Working Through COVID Stress




Imagine forty years from now sitting with your loved ones by the fire and telling younger generations about the year 2020. It started just like any other year, full of hopes, dreams, goals, and life. Valentine’s day was a wonderful display of caring for loved ones and friends. There was dressing up, going out, seeing people’s smiles, and feeling the dread of the morning commute. Then you heard about the virus and thought….it won’t be that bad, we won’t close down, but just like that, we did. You spent from March to December adapting to working remotely, wearing face masks, limiting your exposure, and probably watching and reading more news than you ever hope to. You watched the Black Lives Matter protests, the election, and the increased spikes and losses from COVID. If this year was a race, everyone would have won a medal for participation! How you participated this year said a lot about your ability to use your healthy habits to reduce stress, excessive worrying about the future, your health, the world, and your ability to be with “You” and the parts that you can no longer distract yourself from.

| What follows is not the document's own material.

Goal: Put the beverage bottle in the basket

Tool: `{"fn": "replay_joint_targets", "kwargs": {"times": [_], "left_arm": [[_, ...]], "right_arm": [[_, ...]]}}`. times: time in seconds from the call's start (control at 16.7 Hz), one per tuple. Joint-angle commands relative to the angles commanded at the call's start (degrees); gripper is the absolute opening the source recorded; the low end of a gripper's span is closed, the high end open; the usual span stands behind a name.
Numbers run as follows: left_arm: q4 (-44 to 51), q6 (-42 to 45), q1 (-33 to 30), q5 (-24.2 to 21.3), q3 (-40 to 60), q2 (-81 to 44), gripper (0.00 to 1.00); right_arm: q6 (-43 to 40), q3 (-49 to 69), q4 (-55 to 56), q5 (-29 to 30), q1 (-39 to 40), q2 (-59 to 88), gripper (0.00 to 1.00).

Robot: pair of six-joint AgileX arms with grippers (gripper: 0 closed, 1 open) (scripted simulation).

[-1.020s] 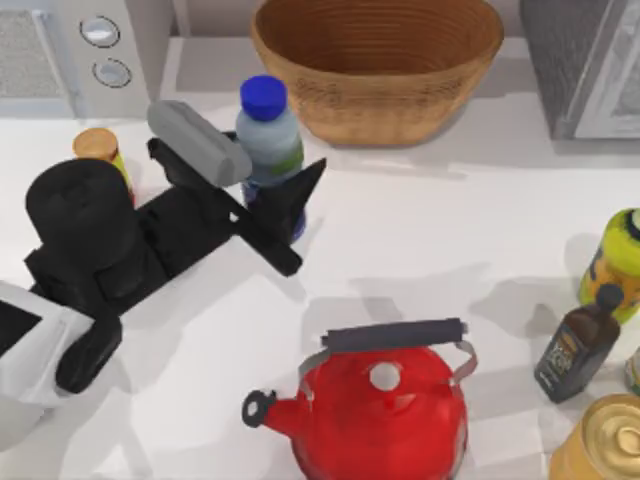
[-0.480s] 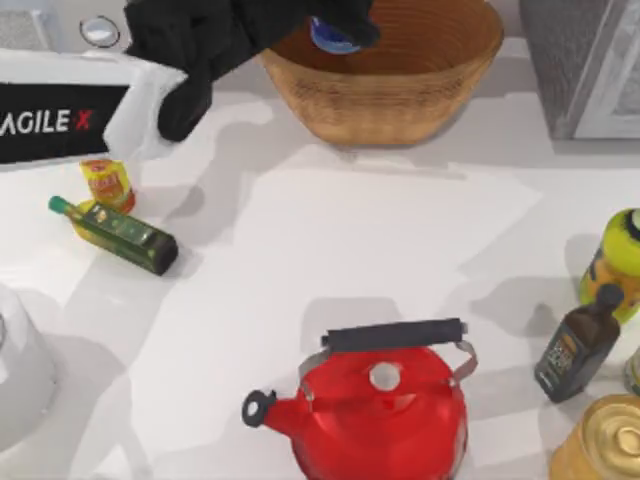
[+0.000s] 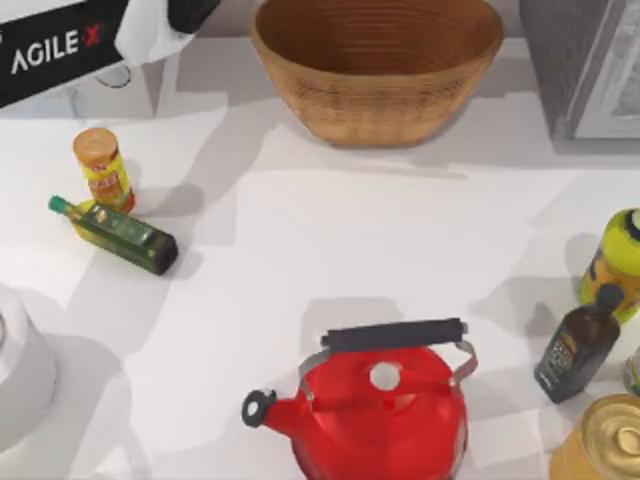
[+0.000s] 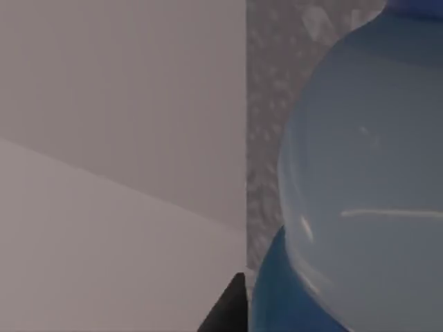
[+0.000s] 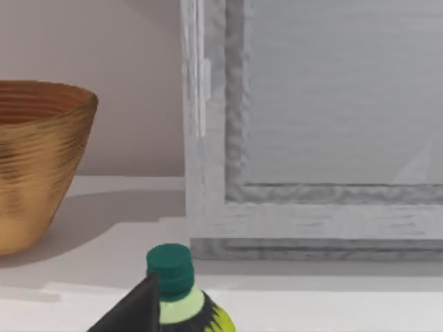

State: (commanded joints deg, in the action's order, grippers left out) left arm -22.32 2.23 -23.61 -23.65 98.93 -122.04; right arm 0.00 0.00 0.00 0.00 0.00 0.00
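The beverage bottle [image 4: 360, 173] looms close in the left wrist view, with a pale clear body and a blue band lower down. One black fingertip [image 4: 232, 308] of my left gripper sits against its side, so the gripper is shut on it. My left arm [image 3: 65, 50] crosses the top view's upper left corner, and its gripper end lies beyond that edge. The woven tan basket [image 3: 376, 70] stands at the back centre with its hollow bare. My right arm is parked at the right, close to a yellow bottle with a green cap [image 5: 169, 266].
A red kettle [image 3: 380, 410] stands front centre. An olive-oil bottle [image 3: 118, 235] lies beside an orange-capped jar [image 3: 102, 165] at the left. At the right are a yellow bottle [image 3: 615, 260], a dark brown bottle [image 3: 578, 350] and a gold can [image 3: 605, 445]. A grey appliance [image 3: 590, 60] fills the back right.
My left arm lifted the beverage bottle off the table and carried it over the basket. It has since swung to the upper left, taking the bottle beyond the top view's edge.
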Motion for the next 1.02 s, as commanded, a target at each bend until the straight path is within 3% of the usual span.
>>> {"fn": "replay_joint_targets", "kwargs": {"times": [0.36,0.78,1.02], "left_arm": [[0.04,0.10,-0.62,0.19,0.82,-0.49,0.00],[0.54,-0.11,-2.00,1.62,13.68,-12.72,0.00],[0.85,-0.17,-2.24,2.08,14.83,-13.91,0.00]], "right_arm": [[0.00,0.00,0.00,0.00,0.00,0.00,1.00],[0.00,0.00,0.00,0.00,0.00,0.00,1.00],[0.00,0.00,0.00,0.00,0.00,0.00,1.00]]}}
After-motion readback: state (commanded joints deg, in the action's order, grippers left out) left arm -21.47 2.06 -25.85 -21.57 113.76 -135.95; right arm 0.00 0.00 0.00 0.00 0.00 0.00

Being super busy achieving our goals sometimes leaves our most vulnerable parts unseen, unheard, neglected, and wounded. Having more downtime might have allowed you to tap into your deeper parts and do some healing or you might have been stuck in trying to avoid which is an unhealthy stress response.

I tapped into a lot of research about the nervous system and little “t” trauma and how memories and beliefs from past events affect your current perceptions, thoughts, and feelings. I tapped into simple and fast ways to help clients process through little “t” and big “T” trauma leading to having less rumination, less being critical of yourself, less charge to past situations that bother you. I say, if it was not for COVID, I would not have had the time to update my therapy skill set to a new level with brain science and new research on the nervous system. I learned that things like focus, on-task behavior, impulsivity, overeating, drinking, gaming, watching, and other ways of avoiding is basically the frozen type of a stress response. When you are frozen you avoid any feelings and swing between fighting than running away and AVOIDING your feelings, issues, and being present in your body. All the issues that I work with can go under one big umbrella of stress and trauma and the healing can be more direct and faster than what we once thought was possible.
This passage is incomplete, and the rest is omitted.